• Qu’est-ce qu’un enclos judiciaire ?

La monarchie en abandonnant sa résidence l’a confiée à la garde d’une juridiction spécifique appelé bailliage du Palais. Il forme alors le ressort territorial[1] de cette juridiction qui connait les affaires civiles, criminelles et gracieuses qui se déroulent dans ce qui est aussi nommé l’enclos du Palais. Le Répertoire universel et raisonné de jurisprudence de Guyot définit le terme d’enclos comme un « espace contenu dans une enceinte de maisons, de murailles, de haies, de palissades, &c. » ; il s’agit donc d’un espace délimité.

Jusqu’en 1674, le bailli du Palais exerce ses fonctions non seulement sur le Palais lui-même mais également sur les faubourgs Saint-Jacques et Saint-Michel[2].  À cette date, un édit réunit au Châtelet les justices seigneuriales en exceptant « le dedans & Enclos de nostre Palais & Galeries d’iceluy seulement ». Il met fin à l’éclatement spatial de la juridiction en permettant au Châtelet d’exercer la police sur « un territoire plus considérable »[3]. Le bailliage constitue dès lors une « unité logique » selon Edouard Leroux qui est quasi le seul historien du bailliage du Palais[4]. Le problème est qu’il n’est précisé à aucun moment de manière explicite où commence et où s’arrête cette exception puisque l’enclos n’est défini ni de manière cartographique ni de manière textuelle.

 

Le lieutenant général du bailliage possède dans le même temps la police de cet endroit, c’est-à-dire de son administration.

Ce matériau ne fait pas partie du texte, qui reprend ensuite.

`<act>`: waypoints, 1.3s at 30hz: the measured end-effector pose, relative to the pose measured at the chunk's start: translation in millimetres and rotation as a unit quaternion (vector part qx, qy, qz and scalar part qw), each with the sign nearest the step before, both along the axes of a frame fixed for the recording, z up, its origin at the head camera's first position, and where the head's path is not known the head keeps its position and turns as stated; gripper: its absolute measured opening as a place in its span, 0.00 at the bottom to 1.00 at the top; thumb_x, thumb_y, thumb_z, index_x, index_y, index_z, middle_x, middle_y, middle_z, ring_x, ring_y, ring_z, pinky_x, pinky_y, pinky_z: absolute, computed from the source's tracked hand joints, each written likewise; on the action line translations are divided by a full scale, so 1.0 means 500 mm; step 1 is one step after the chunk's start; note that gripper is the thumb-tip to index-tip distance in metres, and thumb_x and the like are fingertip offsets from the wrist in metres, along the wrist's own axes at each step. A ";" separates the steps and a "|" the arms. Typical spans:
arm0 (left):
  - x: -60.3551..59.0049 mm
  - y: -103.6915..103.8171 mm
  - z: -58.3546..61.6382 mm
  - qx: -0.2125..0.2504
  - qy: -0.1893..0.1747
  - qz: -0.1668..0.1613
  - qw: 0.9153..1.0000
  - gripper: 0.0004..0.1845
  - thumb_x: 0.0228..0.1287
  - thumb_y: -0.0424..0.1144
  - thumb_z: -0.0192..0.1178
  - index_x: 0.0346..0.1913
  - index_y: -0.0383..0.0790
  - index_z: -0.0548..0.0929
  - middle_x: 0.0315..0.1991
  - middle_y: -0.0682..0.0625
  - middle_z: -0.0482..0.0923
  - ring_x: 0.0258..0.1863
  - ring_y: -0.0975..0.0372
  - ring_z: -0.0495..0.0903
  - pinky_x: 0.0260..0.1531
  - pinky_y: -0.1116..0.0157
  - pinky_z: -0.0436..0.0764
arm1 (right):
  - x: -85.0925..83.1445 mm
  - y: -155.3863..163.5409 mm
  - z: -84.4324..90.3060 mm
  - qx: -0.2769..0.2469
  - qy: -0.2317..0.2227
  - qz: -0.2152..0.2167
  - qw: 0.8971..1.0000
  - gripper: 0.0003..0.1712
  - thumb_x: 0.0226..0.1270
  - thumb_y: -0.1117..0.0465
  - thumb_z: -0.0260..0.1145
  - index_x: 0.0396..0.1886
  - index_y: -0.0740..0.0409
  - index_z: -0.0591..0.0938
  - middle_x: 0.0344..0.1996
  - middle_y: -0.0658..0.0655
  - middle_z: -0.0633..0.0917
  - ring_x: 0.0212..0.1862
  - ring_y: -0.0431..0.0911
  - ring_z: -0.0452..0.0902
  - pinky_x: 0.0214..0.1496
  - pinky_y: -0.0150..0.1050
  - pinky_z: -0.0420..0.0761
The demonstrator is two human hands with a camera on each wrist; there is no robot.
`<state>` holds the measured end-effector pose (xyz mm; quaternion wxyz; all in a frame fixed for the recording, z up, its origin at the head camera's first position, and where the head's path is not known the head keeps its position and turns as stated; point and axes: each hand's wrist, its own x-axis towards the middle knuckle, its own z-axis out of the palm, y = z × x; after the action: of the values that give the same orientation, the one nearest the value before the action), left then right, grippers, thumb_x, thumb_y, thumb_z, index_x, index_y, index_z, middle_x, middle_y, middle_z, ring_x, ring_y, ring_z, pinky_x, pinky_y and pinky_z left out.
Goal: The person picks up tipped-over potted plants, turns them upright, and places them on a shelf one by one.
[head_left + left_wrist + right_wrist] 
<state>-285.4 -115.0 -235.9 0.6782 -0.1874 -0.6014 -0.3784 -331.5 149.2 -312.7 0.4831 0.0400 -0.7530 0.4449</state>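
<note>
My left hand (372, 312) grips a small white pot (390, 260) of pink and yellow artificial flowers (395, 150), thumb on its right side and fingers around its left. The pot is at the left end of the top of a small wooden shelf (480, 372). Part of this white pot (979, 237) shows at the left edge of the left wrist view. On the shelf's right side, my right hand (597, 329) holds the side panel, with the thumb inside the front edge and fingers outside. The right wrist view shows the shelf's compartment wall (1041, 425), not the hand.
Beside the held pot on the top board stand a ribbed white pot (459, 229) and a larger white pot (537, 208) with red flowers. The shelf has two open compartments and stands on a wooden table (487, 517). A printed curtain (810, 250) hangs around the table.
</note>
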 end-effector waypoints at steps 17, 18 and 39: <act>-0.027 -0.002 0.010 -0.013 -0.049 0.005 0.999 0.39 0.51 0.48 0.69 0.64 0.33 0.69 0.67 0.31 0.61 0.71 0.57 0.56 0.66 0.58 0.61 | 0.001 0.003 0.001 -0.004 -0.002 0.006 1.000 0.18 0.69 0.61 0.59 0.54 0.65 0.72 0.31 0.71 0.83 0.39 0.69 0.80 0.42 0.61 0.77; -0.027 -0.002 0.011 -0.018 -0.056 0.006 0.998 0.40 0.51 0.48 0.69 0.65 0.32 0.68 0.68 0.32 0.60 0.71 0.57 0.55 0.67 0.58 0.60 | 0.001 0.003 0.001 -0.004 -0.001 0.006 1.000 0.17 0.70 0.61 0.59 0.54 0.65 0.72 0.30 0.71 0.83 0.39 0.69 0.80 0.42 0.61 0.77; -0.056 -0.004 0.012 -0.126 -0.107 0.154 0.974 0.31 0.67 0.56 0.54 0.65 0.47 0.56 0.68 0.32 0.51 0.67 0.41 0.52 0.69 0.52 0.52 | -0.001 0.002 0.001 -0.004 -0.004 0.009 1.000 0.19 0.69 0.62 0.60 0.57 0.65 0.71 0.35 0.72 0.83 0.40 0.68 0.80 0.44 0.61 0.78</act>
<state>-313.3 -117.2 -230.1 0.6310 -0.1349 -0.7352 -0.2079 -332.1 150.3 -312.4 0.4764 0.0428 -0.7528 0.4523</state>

Or la juridiction doit faire face à des institutions rivales, en particulier celle du Châtelet. Le conflit amorcé au moins dès le début du XVIIe siècle s’accentue dans les années 1670. Un édit cherche à y mettre fin en octobre 1712.

 

Jacques-Denis Antoine, Dessin de la grille du Palais Marchand, années 1780, BnF, Paris, gallica.

 

Le conflit porte principalement sur la délimitation du territoire de l’un et de l’autre à un moment où Paris s’affirme comme modèle policier à la fois en France et en Europe. Cette affirmation s’appuie tout à la fois sur une production théorique émanant pourtant d’acteurs de la police et sur un exercice pratique. L’enjeu est d’observer comment deux juridictions royales déploient des stratégies territoriales concurrentes dans une ville qui sert de modèle policier tout en cherchant à comprendre comment la monarchie, mais aussi les Parisiens, y font face. Jean Guerout appelait de ses vœux une « cartographie des zones contestées »[5]. C’est ce que nous nous sommes proposé de faire en examinant l’organisation des spatialités parisiennes.

 

[1] C’est-à-dire d’une étendue sur laquelle ils exercent leur justice et leur police.

[2] Edouard Leroux, Le Bailliage du Palais, p. 138-150.

[3] Premier mémoire du bailliage

[4] Edouard Leroux, Le Bailliage du Palais, p. 1.

[5] Jean Guerout appelait un tel projet de ses vœux en 1978 (Jean Guerout, « La question des territoires des bailliages royaux… », art. cit.).